Reproduce the complete set of records exactly. No picture is to appear in the copy.

Stored entries
·····
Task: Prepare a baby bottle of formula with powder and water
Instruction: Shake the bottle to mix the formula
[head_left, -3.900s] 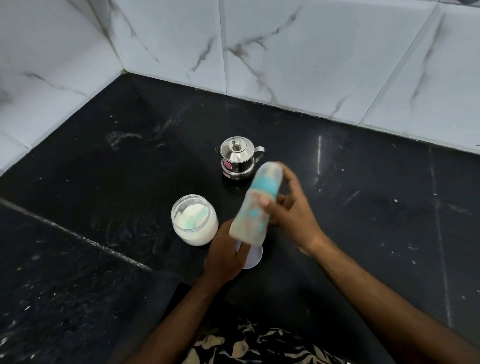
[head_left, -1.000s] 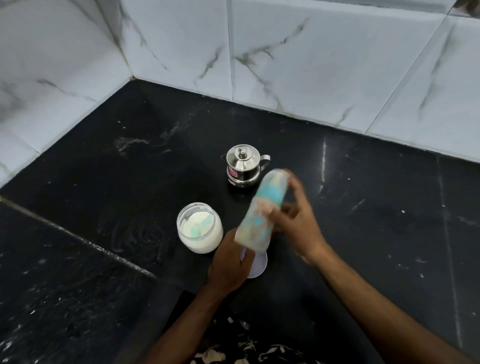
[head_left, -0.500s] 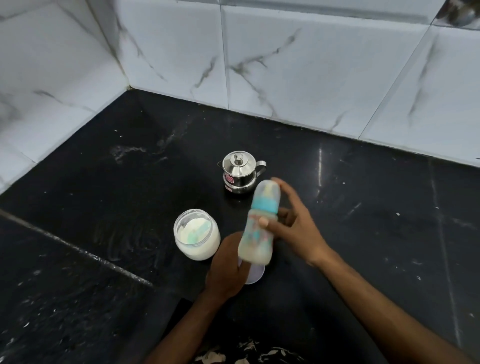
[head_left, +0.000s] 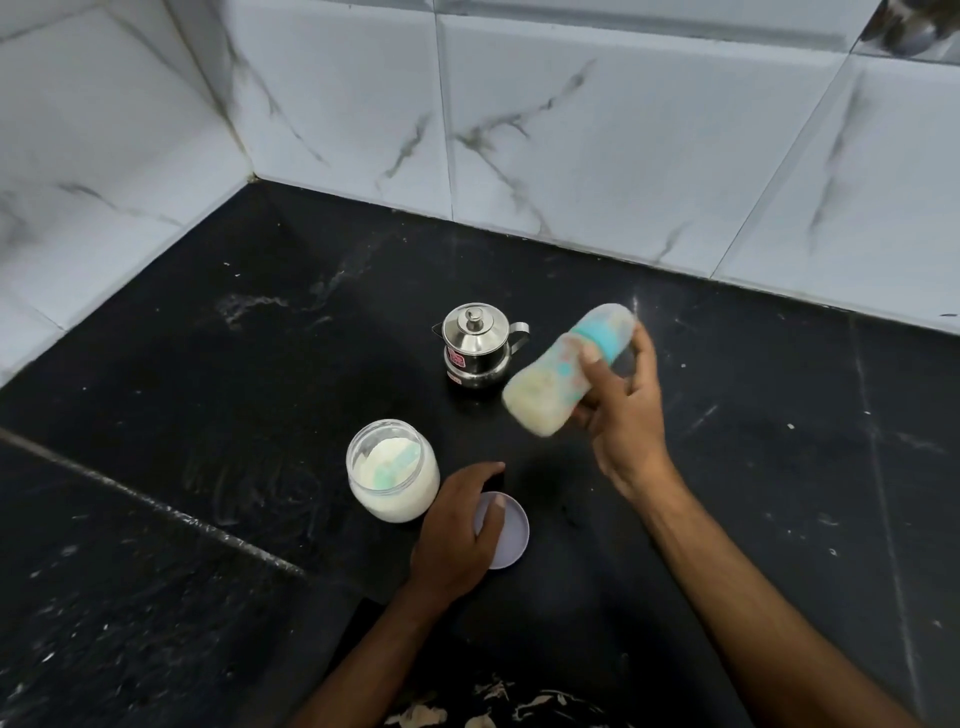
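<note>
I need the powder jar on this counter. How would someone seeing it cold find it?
Start at the wall corner and come forward over the black counter to the steel pot. The jar stands nearer than the pot and to its left, just left of the left hand. It alone is clear, open-topped and full of white powder, with a teal scoop inside.

Dim, soft overhead light; motion-blurred bottle (head_left: 569, 375)

Home kitchen corner: polished black stone countertop (head_left: 208, 395), white grey-veined marble wall tiles (head_left: 597, 140), small lidded stainless-steel pot (head_left: 475, 345).
</note>
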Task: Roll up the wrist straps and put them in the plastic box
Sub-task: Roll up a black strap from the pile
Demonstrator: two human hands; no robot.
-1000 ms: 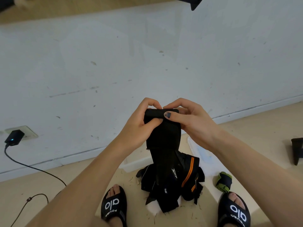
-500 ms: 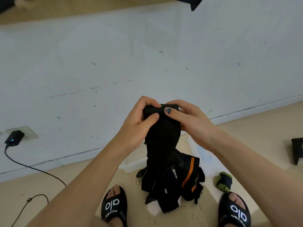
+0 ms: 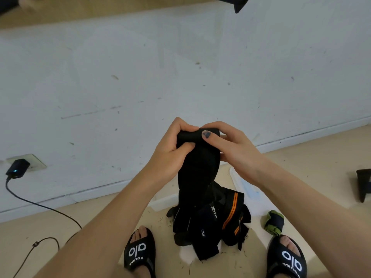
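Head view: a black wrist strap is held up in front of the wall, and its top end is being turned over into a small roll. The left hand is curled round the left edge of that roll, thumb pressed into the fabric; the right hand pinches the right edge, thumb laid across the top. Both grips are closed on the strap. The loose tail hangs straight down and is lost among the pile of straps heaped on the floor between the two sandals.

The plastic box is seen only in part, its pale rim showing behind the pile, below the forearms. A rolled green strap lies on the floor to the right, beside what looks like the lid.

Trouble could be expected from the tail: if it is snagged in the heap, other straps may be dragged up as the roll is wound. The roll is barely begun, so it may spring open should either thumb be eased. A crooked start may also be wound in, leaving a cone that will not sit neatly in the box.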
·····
▸ **Exercise response**
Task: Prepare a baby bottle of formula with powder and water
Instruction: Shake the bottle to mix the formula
[head_left, -3.900s] 
[head_left, -1.000s] 
[head_left, -0.500s] 
[head_left, +0.000s] 
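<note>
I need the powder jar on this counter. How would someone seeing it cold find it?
Start at the wall corner and come forward over the black counter to the steel pot. The jar stands nearer than the pot and to its left, just left of the left hand. It alone is clear, open-topped and full of white powder, with a teal scoop inside.

Dim, soft overhead light; motion-blurred bottle (head_left: 569, 375)

Home kitchen corner: polished black stone countertop (head_left: 208, 395), white grey-veined marble wall tiles (head_left: 597, 140), small lidded stainless-steel pot (head_left: 475, 345).
</note>
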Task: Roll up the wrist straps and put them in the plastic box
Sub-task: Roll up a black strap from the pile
Demonstrator: two human hands; no robot.
-1000 ms: 
-500 ms: 
+0 ms: 
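Head view: a black wrist strap is held up in front of the wall, and its top end is being turned over into a small roll. The left hand is curled round the left edge of that roll, thumb pressed into the fabric; the right hand pinches the right edge, thumb laid across the top. Both grips are closed on the strap. The loose tail hangs straight down and is lost among the pile of straps heaped on the floor between the two sandals.

The plastic box is seen only in part, its pale rim showing behind the pile, below the forearms. A rolled green strap lies on the floor to the right, beside what looks like the lid.

Trouble could be expected from the tail: if it is snagged in the heap, other straps may be dragged up as the roll is wound. The roll is barely begun, so it may spring open should either thumb be eased. A crooked start may also be wound in, leaving a cone that will not sit neatly in the box.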

Nothing more remains to be added to the answer.